There are 8760 hours in a year, and at 5 kW that's 43,800 kWh. That's 44 tonnes of CO2, or another 876 dollars a year in CO2 tax from energy consumption.

Sure, it's noticeable. It might even be noticeable enough for people to stop wasting it.

If we assume that even the business costs will be passed on, and profits or efficiency won't make up for the business half, we can double the extra cost to the American consumer to 1,700 dollars a year.

Compared to the 7 dollars you'll pay for breathing it's quite a lot more.
 
Would you like examples to the contrary?
What would be the point?
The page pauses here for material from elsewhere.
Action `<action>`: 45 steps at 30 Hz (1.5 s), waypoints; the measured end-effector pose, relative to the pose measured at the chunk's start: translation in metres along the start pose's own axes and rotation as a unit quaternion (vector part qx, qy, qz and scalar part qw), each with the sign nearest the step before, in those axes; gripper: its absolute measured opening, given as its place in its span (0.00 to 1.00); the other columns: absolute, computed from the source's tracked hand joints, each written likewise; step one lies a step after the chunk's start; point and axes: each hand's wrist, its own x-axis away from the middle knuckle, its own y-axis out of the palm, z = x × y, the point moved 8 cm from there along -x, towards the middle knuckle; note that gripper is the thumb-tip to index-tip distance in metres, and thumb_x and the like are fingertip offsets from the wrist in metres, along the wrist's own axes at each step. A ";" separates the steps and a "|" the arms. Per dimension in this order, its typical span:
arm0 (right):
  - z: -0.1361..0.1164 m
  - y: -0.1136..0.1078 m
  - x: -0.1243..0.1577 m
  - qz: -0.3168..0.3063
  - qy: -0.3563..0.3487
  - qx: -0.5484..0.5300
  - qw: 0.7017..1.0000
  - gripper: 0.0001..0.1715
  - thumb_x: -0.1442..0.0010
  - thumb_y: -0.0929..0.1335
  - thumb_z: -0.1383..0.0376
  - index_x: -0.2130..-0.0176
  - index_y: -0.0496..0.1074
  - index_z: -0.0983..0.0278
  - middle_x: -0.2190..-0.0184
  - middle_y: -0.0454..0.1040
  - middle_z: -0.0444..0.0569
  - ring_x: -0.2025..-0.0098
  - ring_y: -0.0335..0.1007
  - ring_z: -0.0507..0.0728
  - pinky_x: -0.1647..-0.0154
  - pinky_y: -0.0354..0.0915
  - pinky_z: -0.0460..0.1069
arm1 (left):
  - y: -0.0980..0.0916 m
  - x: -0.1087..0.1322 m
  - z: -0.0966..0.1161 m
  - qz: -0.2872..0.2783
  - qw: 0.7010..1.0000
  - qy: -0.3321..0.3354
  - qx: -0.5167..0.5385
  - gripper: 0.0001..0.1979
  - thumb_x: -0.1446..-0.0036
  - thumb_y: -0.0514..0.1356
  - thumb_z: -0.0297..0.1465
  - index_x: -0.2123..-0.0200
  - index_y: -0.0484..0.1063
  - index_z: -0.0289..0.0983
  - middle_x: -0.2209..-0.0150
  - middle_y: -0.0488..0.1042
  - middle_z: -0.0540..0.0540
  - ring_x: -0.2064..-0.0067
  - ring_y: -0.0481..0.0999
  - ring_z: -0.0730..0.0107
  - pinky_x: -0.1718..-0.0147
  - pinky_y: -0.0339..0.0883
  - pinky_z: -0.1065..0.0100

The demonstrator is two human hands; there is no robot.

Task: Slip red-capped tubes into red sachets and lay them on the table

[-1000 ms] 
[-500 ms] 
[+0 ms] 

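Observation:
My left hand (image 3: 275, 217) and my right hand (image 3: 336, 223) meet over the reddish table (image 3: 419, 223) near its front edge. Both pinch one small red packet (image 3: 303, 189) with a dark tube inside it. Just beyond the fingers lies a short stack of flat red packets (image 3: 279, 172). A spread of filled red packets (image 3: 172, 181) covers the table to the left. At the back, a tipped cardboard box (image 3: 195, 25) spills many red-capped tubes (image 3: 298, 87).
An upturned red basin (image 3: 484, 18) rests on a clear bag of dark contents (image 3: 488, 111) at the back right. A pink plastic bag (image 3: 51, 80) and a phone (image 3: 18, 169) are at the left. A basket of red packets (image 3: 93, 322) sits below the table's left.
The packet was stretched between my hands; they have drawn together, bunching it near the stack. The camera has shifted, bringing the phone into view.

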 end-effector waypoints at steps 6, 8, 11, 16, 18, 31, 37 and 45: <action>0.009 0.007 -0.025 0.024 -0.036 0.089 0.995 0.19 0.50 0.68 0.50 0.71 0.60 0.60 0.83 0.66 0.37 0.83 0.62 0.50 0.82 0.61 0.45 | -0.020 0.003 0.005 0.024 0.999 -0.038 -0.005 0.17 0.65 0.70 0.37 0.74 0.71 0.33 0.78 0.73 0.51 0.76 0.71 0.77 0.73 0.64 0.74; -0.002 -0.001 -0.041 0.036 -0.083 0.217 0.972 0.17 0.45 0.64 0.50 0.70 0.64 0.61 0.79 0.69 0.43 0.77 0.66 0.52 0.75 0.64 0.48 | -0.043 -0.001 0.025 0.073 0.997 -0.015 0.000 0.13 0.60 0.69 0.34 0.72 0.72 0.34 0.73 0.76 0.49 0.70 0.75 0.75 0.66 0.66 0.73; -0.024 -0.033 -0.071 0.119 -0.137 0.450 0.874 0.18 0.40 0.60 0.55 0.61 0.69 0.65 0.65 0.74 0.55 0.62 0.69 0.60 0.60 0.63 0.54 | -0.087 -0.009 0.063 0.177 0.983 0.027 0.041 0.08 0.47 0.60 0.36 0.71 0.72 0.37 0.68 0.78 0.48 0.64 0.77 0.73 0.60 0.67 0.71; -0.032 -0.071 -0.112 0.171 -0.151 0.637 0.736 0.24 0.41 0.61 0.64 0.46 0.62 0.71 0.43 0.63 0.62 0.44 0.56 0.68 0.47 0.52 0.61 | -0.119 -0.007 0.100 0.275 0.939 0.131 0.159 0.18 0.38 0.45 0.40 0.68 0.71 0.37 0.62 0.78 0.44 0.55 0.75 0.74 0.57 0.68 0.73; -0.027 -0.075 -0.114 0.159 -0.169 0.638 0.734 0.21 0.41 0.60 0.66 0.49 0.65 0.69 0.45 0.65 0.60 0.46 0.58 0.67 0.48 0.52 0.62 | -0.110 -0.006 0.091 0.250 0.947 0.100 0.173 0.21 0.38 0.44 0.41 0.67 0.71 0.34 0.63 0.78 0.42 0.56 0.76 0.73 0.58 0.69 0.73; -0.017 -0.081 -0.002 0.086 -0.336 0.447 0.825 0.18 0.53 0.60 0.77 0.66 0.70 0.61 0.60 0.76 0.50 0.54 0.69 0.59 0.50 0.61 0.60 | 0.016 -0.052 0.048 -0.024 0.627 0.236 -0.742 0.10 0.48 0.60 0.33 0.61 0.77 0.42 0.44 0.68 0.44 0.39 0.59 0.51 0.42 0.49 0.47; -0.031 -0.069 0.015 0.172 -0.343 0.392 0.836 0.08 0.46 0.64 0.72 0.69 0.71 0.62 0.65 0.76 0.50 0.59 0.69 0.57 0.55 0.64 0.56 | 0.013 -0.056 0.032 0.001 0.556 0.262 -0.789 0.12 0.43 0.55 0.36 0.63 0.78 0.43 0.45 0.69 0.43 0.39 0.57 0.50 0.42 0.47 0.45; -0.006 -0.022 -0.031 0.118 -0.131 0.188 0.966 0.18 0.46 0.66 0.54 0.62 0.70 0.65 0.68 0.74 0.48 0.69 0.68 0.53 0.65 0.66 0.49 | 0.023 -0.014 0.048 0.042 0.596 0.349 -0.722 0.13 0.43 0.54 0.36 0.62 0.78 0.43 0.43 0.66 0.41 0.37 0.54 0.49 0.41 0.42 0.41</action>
I didn't argue a "for all X, effect Y" hypothesis to be disproved by a counterexample, but a "lions are dangerous, here are examples of lions mauling people" warning. Examples of metaphorical lions not mauling people wouldn't really affect my point, which is that it's a bad idea to give government power that they can stretch into incredibly wide-ranging and totalitarian restrictions.
 
Well farting is still not regulated, so I guess you will have to wait a long time for breathing as well then? There is probably something in there that they could get you for even now under that act.

In fact in my household farting IS regulated and since I'm the major offender I'll add that the wife has had limited success with her regs I'm happy to say.

Animal farts however are considered by Kyoto are they not?
 
Well farting is still not regulated, so I guess you will have to wait a long time for breathing as well then? There is probably something in there that they could get you for even now under that act.

Gas stations in Sweden have signs at the road reading: "Fart In ->"
 
Our government already tells some people not to breathe anymore.